There is a need to bring the expertise, knowledge and ideas from the multistakeholder IGF to the intergovernmental negotiation table. And the IGF will benefit, if the diplomats report back - formally or informally - to the IGF sessions. The idea of the Multistakeholder Leadership Panel (MLP) is driven by this idea to build bridges.

The proposal for the Multistakeholder IGF Leadership Panel is the result of a years long multistakeholder discussion process, where all pros and cons of such a new unit were critically evaluated and considered by many different groups, including many civil society organisations. It was inspired by the UNCSTD work. It started with the UNSG High Level Panel on Digital Cooperation (2018). It was developed by the Option Paper 5A&B (2019) and further specified in the UNSG Roadmap (2020).

Risks, which were articulated in various statements of civil society organisations, that a new unit will emerge outside the IGF and could lead to a competitive situation, duplication or overlapping of functions, with the potential to weaken the IGF, has been heard by the UNSG. My understanding of the multistakeholder leadership panel - with its very limited mandate - is, that it is part of the general IGF structure and rooted in the (broader) MAG. It is like an executive committee for the MAG and will make the work of the whole MAG more efficent and effective.  It makes the IGF stronger, more visible on the international scene and will open the door for a more enhanced bottom up cooperation among all stakeholders in global Internet policy making.  It is an IGF+. Members of the new Panel will act as ambassadors between the discussion and decision-making layers. They are not the "new Internet policy makers", they function like a "post office", bringing the messages from the multistakeholder IGF to the intergovernmental negotiation table and vice versa.

This is a unique opportunity for civil society.

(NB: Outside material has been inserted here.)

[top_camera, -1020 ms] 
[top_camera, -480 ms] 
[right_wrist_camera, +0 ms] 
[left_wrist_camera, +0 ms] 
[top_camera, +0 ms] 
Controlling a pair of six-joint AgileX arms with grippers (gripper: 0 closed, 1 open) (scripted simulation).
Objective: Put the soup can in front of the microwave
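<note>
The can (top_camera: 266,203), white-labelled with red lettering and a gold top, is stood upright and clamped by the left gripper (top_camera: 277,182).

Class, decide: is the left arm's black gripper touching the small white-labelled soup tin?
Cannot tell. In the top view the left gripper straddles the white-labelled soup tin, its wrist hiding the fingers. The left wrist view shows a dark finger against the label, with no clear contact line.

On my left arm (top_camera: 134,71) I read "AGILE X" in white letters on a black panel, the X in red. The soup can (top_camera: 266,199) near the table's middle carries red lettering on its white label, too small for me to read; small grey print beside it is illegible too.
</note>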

And civil society organisations, in particular from the Global South, should make use of it. Strong civil society representation in the multistakeholder leadership panel will contribute to build a human centric information society, based on the Civil Society WSIS Declaration (2003), the Tunis Agenda (2005) and the Multistakeholder NetMundial Statement (2014). And it will pave the way for a strong civil society voice in the process towards a "Global Digital Compact" (2023).

Best wishes

Wolfgang

Below are links to our "multistakeholder statement" for the Option Paper 5A&B (2020) and the outcome from a multistakeholder expert seminar (2021) where a lot of civil society organisations where represented.

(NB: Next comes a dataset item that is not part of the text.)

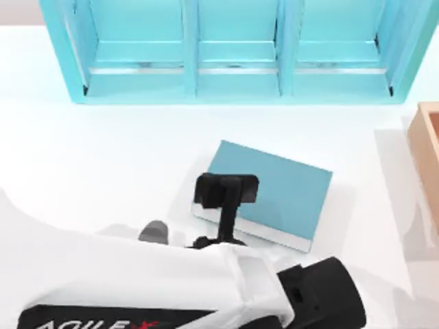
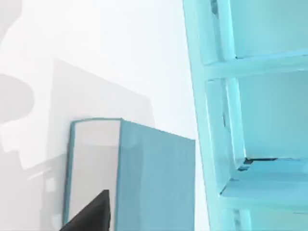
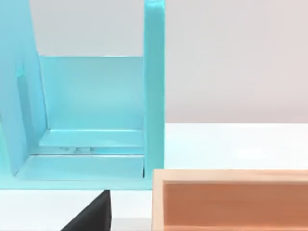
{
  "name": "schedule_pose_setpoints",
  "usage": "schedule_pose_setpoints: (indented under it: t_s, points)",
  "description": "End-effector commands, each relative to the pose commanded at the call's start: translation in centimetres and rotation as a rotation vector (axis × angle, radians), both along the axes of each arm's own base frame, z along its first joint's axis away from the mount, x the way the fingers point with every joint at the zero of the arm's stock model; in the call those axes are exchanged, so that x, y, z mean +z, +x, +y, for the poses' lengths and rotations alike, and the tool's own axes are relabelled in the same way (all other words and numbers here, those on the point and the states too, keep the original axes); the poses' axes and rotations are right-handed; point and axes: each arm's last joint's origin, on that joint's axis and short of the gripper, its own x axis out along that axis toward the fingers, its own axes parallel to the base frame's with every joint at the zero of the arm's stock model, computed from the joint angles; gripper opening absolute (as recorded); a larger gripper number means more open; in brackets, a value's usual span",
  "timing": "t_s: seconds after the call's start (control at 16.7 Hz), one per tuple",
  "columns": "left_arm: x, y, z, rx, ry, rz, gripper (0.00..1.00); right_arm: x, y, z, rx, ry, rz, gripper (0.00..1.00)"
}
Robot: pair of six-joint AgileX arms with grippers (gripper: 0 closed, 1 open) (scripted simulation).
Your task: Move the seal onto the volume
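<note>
The volume (image 1: pixel 278 188) is a teal-blue book with white page edges, lying flat at the table's middle. The left wrist view shows the volume (image 2: pixel 154 183) close up. My left gripper (image 1: pixel 226 188) hovers over the book's left edge, reached in from the near left. One of its black fingertips (image 2: pixel 91 216) shows off to the side with nothing against it, so the jaws stand open. The seal is hidden from view. My right arm is parked at the right, and one black fingertip (image 3: pixel 91 216) of its gripper shows, set equally wide.
A big teal compartment shelf (image 1: pixel 233 48) spans the back of the table, also seen as the shelf (image 2: pixel 250 96) and the shelf (image 3: pixel 91 110). An orange-brown wooden box (image 1: pixel 429 151) stands at the right edge, close before the right wrist as the box (image 3: pixel 231 202).
</note>
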Motion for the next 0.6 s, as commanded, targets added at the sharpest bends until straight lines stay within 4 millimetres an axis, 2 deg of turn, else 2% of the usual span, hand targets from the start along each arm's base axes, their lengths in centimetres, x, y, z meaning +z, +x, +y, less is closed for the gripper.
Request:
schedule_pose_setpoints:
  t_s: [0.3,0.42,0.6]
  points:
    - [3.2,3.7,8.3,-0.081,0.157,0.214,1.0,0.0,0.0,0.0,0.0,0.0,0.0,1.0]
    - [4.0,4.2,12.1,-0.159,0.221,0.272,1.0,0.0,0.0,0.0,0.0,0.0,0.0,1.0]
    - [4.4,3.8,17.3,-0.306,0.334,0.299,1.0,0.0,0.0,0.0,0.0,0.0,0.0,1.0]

https://circleid.com/posts/20210304-framing-the-internet-governance-debate-long-road-to-wsis-2025 <https://circleid.com/posts/20210304-framing-the-internet-governance-debate-long-road-to-wsis-2025><https://circleid.com/posts/20210304-framing-the-internet-governance-debate-long-road-to-wsis-2025>

https://circleid.com/posts/20200426-cross-pollination-in-cyberspace-internet-governance-spaghetti-ball <https://circleid.com/posts/20200426-cross-pollination-in-cyberspace-internet-governance-spaghetti-ball><https://circleid.com/posts/20200426-cross-pollination-in-cyberspace-internet-governance-spaghetti-ball>



parminder via At-Large <at-large at atlarge-lists.icann.org><mailto:at-large at atlarge-lists.icann.org> hat am 24.11.2021 16:12 geschrieben:


Dear All,

Please find enclosed a letter addressed to the UN Secretary General appealing to him to roll back the decision for an IGF Leadership Panel.

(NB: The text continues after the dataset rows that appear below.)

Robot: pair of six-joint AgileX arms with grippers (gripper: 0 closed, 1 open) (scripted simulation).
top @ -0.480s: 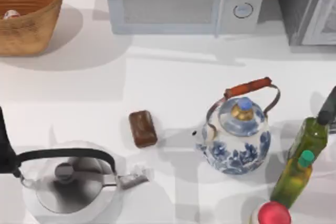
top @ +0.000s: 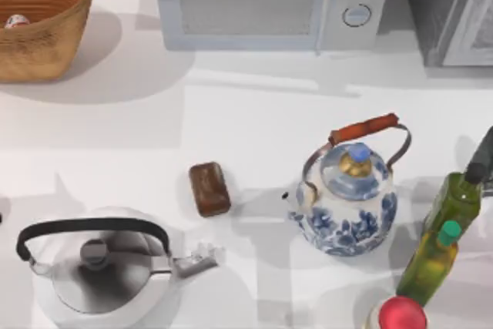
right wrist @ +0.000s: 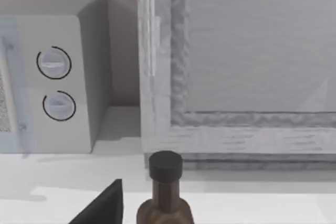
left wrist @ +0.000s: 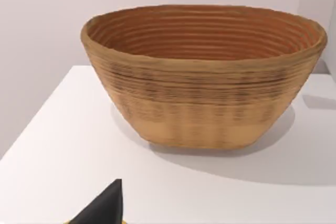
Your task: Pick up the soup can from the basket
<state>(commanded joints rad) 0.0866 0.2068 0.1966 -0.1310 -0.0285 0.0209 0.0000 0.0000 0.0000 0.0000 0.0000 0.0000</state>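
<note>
Left arm has cleared the top view's 9 o'clock edge since the earlier frame, claw state cannot be told; soup can point(top: 17, 21) sits inside the basket point(top: 54, 44) at 10 o'clock, so descent over the rim is advised, wicker wall avoided.

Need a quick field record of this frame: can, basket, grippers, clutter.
can: in the basket, red-and-white bit shows by its left wall
basket: top view's far left corner of the table, upright
left gripper: faces the basket's side from the near side, one dark fingertip in left wrist view
right gripper: at the table's right edge by the oil bottle
clutter: steel kettle, blue-white kettle, brown block, microwave
</note>
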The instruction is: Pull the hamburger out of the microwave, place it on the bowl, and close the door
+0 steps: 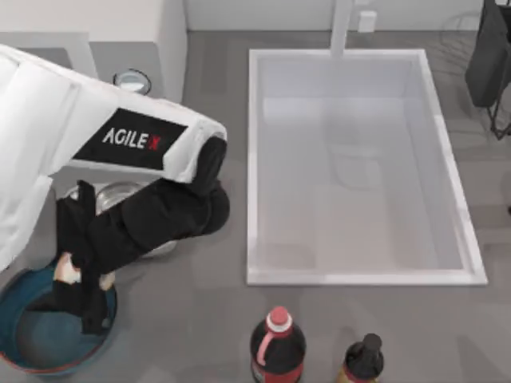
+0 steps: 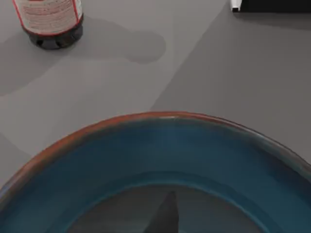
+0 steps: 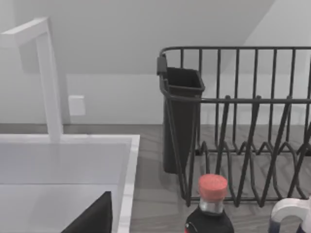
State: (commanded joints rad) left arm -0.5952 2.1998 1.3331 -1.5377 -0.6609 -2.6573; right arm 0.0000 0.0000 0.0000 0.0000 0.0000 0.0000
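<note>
The hamburger (image 1: 67, 271), gripped between the left gripper's (image 1: 76, 275) closed fingers, hangs over the blue bowl (image 1: 32, 351), ready for release.

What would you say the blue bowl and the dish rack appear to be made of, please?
The bowl looks like glazed ceramic: smooth blue inside, with a thin reddish edge like bare clay. The dish rack looks like dark coated metal wire, judging by its thin bent rods. Both are guesses from a rendered look.

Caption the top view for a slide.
Left gripper holds the hamburger over the blue bowl beside the sink.
</note>
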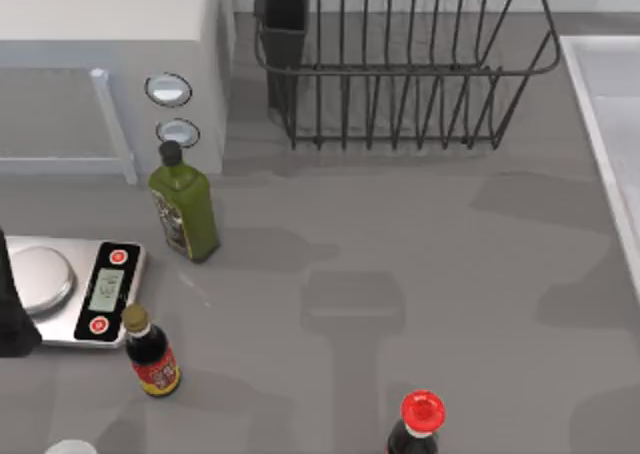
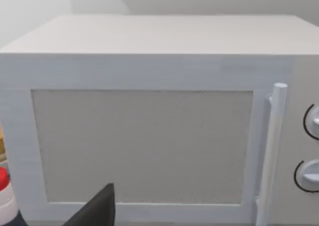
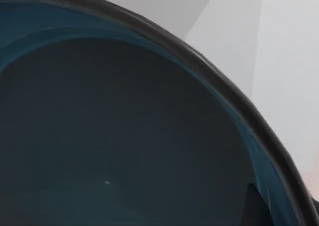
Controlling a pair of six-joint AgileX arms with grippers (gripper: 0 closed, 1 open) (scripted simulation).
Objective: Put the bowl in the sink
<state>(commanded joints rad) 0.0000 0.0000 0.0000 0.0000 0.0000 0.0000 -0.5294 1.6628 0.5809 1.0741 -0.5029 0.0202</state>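
Note:
The bowl [image 3: 124, 136] is right up against the camera in the right wrist view, glossy blue inside with a dark rim, pale surfaces behind it. One dark finger [image 3: 255, 206] of my right gripper lies against the inner wall just under the rim, gripping the bowl. The sink [image 1: 608, 104] is a pale basin with a raised rim at the right edge of the top view. My left gripper [image 1: 12, 319] is parked at the table's left edge, beside the scale.
A black wire dish rack [image 1: 400, 74] stands at the back. A white microwave [image 1: 100, 64] is at the back left. A green bottle [image 1: 185, 209], a steel scale [image 1: 75, 289], a brown sauce bottle [image 1: 150, 354] and a red-capped bottle [image 1: 420, 424] stand on the grey counter.

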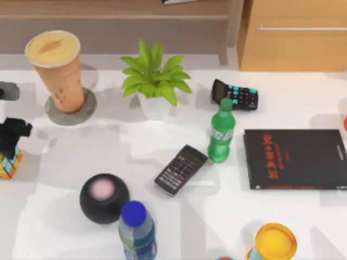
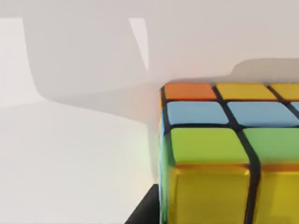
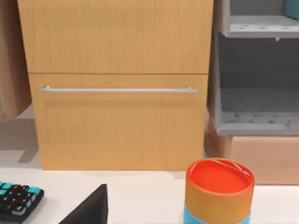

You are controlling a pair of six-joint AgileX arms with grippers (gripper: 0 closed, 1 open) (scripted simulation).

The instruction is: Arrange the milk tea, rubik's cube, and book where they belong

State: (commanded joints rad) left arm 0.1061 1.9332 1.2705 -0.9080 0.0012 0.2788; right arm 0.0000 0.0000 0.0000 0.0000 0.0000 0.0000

The letter is co-signed by Dr Milton Mueller, on behalf  of the Internet Governance Project, Georgia Institute of Technology School of Public Policy, and Parmider Jeet Singh, for IT for Change, and the Just Net Coalition.

It is cc-ed to representatives of civil society and technical community groups requesting them to refrain from sending nominations for the IGF Leadership Panel, and thus legitimizing it.

The letter argues how the IGF Leadership Panel militates against the basic idea, objectives and structure of the IGF, and will weaken it.